Faraday Future (FF), a new electric vehicle and future mobility startup company, has announced the company will invest $1 billion in a U.S. manufacturing facility as a phase one investment. The company has been considering several locations including California, Georgia, Louisiana and Nevada, for its state-of-the-art facility. The exact site of FF’s first manufacturing facility will be announced in the coming weeks. Nick Sampson, senior vice president of Faraday Future, said:

“We are very excited to make our $1 billion investment in U.S. manufacturing—and this is just phase one. Selecting the right location for the future FF manufacturing facility is critical to our overall goals. Producing our forward-looking and fully-connected electric vehicles not only requires the latest technology, but the right community partner.”

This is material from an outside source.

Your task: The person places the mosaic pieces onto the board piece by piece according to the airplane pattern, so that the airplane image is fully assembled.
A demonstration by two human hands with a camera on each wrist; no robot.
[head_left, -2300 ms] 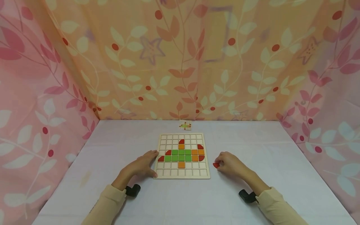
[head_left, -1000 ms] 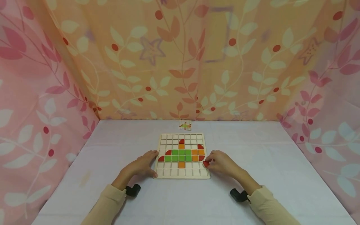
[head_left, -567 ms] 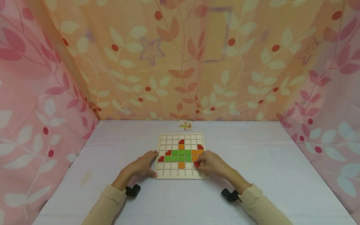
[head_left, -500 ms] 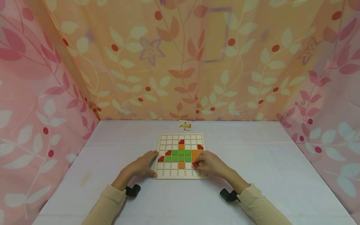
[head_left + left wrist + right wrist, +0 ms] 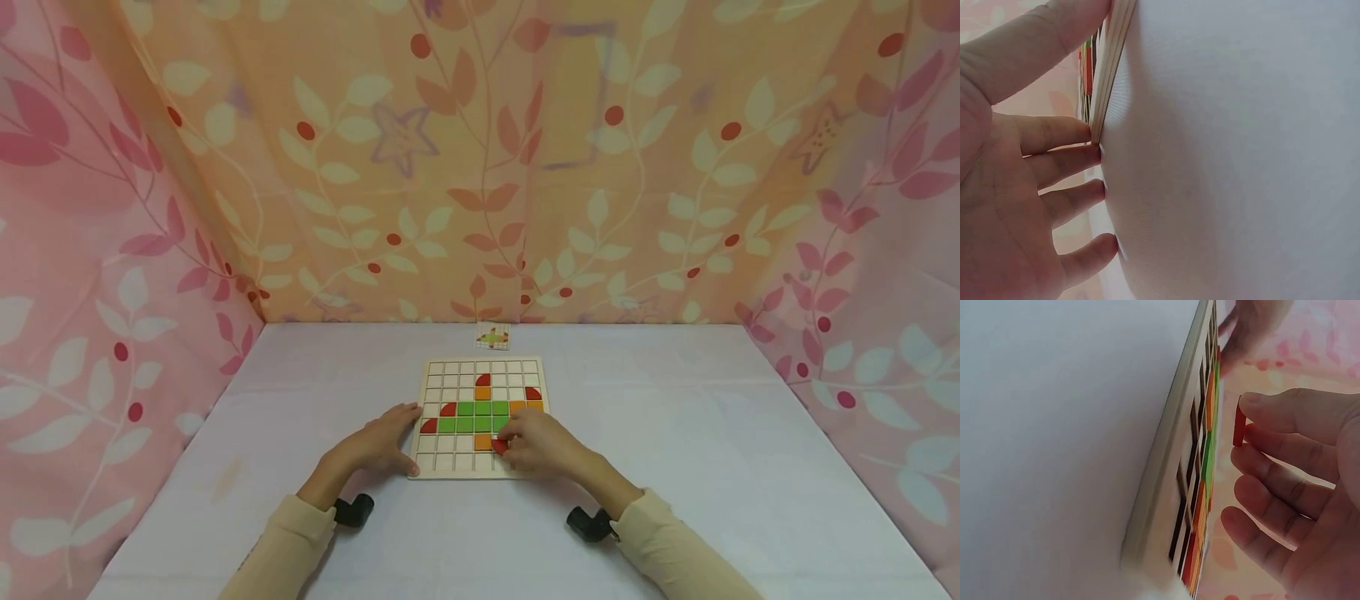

In addition to producing vehicles, the company plans to explore other aspects of the automotive and technology industries, including unique ownership and usage models, in-vehicle content and autonomous driving.

“With energy constraints, urban crowding, and the increasingly intrinsic relationship we have with technology, today’s cars simply do not meet today’s needs,” said Sampson. “Our range of 100% electric and intelligent vehicles will offer seamless connectivity to the outside world.”

This news has set the media world alight with suppositions, rumour and genuine curiosity being directed towards the $1 billion sum. That’s a huge number for a startup to come outright and announce. The most popular theory is that Faraday Future (FF) is in fact funded by Apple, also based in California.

Faraday Future

FF has certainly been attracting above its startup weight with the likes of Sampson, who was the former Director of Vehicle and Chassis Engineering for none other than Tesla Motors.

Similarly, FF has welcomed Dag Reckhorn in the position of Vice President of Global Manufacturing who also hails as a former Director of Manufacturing for the Tesla Model S. Likewise, Alan Cherry serves as Vice President of Human Resources and he too comes from Tesla Motors. Wait, there’s more – former Director of Purchasing at Tesla Motors, Tom Wessner, is now FF’s Vice President of Supply Chain.

Despite FF having only ever produced a simple, neat looking website, they have also managed to bag Richard Kim as their Head of Design. Kim was a founding member of BMW i Design and Lead Designer for the i3 and i8 concepts.

That’s quite the stellar line-up for the, “well funded” startup.

Hints toward Apple’s involvement with the company are to be found everywhere for the conspiracy theorist, with the location, money and attitude all being indicators. The emphasis by the company to state future intent toward, “in-vehicle content and autonomous driving,” is perhaps the closest indication although Google could equally be a second candidate for behind the scenes funding.

By placing equal emphasis on automotive and technology disciplines, FF is uniquely positioned to take a user-centric, technology-first approach to vehicle design. The company intends to develop a range of 100% electric vehicles that offer intelligent, seamless connectivity to the outside world. FF seeks to redefine the automotive experience by delivering a range of intelligent, electric vehicles and unique ownership arrangements that will fit the needs of tomorrow’s population.